> [Aim of the exercise] Transcription of the full listing is required, character for character.

Segment Start: Data

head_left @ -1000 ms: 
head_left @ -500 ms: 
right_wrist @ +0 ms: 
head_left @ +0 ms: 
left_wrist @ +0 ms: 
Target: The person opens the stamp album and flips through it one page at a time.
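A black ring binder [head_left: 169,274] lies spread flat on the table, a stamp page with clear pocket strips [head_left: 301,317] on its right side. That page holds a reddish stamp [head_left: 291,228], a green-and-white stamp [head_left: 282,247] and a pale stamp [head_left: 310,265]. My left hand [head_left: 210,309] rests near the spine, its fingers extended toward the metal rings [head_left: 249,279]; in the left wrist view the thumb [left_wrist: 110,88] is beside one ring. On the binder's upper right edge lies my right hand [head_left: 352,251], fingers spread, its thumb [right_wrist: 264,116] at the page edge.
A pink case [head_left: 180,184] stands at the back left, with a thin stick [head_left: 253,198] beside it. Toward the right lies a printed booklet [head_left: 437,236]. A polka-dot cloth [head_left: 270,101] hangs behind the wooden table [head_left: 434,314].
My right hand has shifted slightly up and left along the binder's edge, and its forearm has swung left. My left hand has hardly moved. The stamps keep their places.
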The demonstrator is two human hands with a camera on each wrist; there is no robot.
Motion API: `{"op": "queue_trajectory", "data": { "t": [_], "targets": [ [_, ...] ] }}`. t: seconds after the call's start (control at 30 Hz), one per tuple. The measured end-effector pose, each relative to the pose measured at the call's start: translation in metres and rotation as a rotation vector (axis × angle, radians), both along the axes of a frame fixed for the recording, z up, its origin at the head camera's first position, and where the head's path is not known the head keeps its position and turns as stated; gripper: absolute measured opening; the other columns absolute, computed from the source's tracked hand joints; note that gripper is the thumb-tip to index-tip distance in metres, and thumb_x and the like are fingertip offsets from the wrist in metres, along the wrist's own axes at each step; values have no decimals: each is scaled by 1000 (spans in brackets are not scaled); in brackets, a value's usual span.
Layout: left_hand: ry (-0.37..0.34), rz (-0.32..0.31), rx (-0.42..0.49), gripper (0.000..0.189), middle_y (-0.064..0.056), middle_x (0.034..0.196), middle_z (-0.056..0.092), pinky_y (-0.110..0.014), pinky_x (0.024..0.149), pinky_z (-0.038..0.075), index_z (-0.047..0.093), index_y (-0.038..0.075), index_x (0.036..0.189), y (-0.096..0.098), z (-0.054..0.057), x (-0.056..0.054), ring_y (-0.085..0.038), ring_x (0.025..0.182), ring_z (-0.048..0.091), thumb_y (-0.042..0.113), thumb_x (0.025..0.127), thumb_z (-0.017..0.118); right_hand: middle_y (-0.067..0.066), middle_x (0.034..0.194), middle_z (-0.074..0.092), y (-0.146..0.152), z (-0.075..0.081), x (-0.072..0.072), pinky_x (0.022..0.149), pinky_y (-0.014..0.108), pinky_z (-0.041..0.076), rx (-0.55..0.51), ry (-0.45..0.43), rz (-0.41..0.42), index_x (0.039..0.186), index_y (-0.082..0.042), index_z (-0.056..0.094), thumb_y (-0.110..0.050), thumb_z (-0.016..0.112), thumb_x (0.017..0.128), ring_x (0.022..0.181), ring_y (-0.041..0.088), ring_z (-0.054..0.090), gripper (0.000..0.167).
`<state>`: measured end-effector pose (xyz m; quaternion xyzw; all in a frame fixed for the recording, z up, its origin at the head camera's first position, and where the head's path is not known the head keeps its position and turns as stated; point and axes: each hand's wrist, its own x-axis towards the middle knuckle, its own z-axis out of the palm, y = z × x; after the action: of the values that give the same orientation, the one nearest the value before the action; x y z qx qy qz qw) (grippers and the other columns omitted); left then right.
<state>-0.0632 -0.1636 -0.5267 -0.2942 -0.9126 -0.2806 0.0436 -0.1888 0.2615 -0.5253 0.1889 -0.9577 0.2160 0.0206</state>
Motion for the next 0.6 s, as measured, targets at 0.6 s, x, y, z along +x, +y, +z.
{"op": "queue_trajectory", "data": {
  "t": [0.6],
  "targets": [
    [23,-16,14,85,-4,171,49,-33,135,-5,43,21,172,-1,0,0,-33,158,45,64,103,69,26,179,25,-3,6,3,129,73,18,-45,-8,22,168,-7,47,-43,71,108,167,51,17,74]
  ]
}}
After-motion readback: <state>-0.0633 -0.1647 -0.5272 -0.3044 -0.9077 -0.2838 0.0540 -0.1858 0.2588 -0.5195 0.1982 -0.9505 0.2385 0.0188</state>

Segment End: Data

> [Result of this exercise]
head_left @ -1000 ms: 
head_left @ -500 ms: 
right_wrist @ +0 ms: 
head_left @ +0 ms: 
left_wrist @ +0 ms: 
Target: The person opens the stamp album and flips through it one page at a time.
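A black ring binder [head_left: 169,274] lies spread flat on the table, a stamp page with clear pocket strips [head_left: 301,317] on its right side. That page holds a reddish stamp [head_left: 291,228], a green-and-white stamp [head_left: 282,247] and a pale stamp [head_left: 310,265]. My left hand [head_left: 210,309] rests near the spine, its fingers extended toward the metal rings [head_left: 249,279]; in the left wrist view the thumb [left_wrist: 110,88] is beside one ring. On the binder's upper right edge lies my right hand [head_left: 352,251], fingers spread, its thumb [right_wrist: 264,116] at the page edge.
A pink case [head_left: 180,184] stands at the back left, with a thin stick [head_left: 253,198] beside it. Toward the right lies a printed booklet [head_left: 437,236]. A polka-dot cloth [head_left: 270,101] hangs behind the wooden table [head_left: 434,314].
My right hand has shifted slightly up and left along the binder's edge, and its forearm has swung left. My left hand has hardly moved. The stamps keep their places.
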The demonstrator is two human hands with a camera on each wrist; there is no robot.
Motion API: `{"op": "queue_trajectory", "data": { "t": [_], "targets": [ [_, ...] ] }}`. t: seconds after the call's start (control at 30 Hz), one per tuple. The measured end-effector pose, each relative to the pose measured at the call's start: translation in metres and rotation as a rotation vector (axis × angle, radians), both along the axes of a frame fixed for the recording, z up, its origin at the head camera's first position, and where the head's path is not known the head keeps its position and turns as stated; gripper: absolute measured opening; the other columns absolute, computed from the source's tracked hand joints; note that gripper is the thumb-tip to index-tip distance in metres, and thumb_x and the like are fingertip offsets from the wrist in metres, along the wrist's own axes at each step; values have no decimals: each is scaled by 1000 (spans in brackets are not scaled); in brackets, a value's usual span.
Layout: left_hand: ry (-0.37..0.34), rz (-0.32..0.31), rx (-0.42..0.49), gripper (0.000..0.189), middle_y (-0.064..0.056), middle_x (0.034..0.196), middle_z (-0.056..0.092), pinky_y (-0.110..0.014), pinky_x (0.024..0.149), pinky_z (-0.038..0.075), index_z (-0.047..0.093), index_y (-0.038..0.075), index_x (0.036..0.189), y (-0.096..0.098), z (-0.054..0.057), x (-0.056..0.054), ring_y (-0.085..0.038), ring_x (0.025..0.182), ring_z (-0.048..0.091), thumb_y (-0.042..0.113), thumb_x (0.025..0.127), thumb_z (-0.017..0.118); right_hand: middle_y (-0.067..0.066), middle_x (0.034..0.194), middle_z (-0.074..0.092), y (-0.146..0.152), z (-0.075..0.081), x (-0.072..0.072), pinky_x (0.022..0.149), pinky_y (-0.014..0.108), pinky_z (-0.041..0.076), rx (-0.55..0.51), ry (-0.45..0.43), rz (-0.41..0.42), index_x (0.039..0.186), index_y (-0.082..0.042), index_z (-0.056..0.094), thumb_y (-0.110..0.050), thumb_z (-0.016..0.112), thumb_x (0.017..0.128), ring_x (0.022..0.181), ring_y (-0.041..0.088), ring_z (-0.054..0.090), gripper (0.000..0.167).
`<state>`: measured end-effector pose (xyz m; quaternion xyzw; all in a frame fixed for the recording, z up, its origin at the head camera's first position, and where the head's path is not known the head keeps its position and turns as stated; point and axes: each hand's wrist, its own x-axis towards the middle knuckle, its own z-axis out of the palm, y = z × x; after the action: of the values that give the same orientation, the one nearest the value before the action; x y z qx qy qz qw) (grippers and the other columns omitted); left then right.
<state>-0.0632 -0.1636 -0.5267 -0.2942 -0.9126 -0.2806 0.0436 -0.1888 0.2615 -0.5253 0.1889 -0.9577 0.2160 0.0206</state>
Motion for the next 0.6 s, as measured, targets at 0.6 s, x, y, z along +x, +y, +z.
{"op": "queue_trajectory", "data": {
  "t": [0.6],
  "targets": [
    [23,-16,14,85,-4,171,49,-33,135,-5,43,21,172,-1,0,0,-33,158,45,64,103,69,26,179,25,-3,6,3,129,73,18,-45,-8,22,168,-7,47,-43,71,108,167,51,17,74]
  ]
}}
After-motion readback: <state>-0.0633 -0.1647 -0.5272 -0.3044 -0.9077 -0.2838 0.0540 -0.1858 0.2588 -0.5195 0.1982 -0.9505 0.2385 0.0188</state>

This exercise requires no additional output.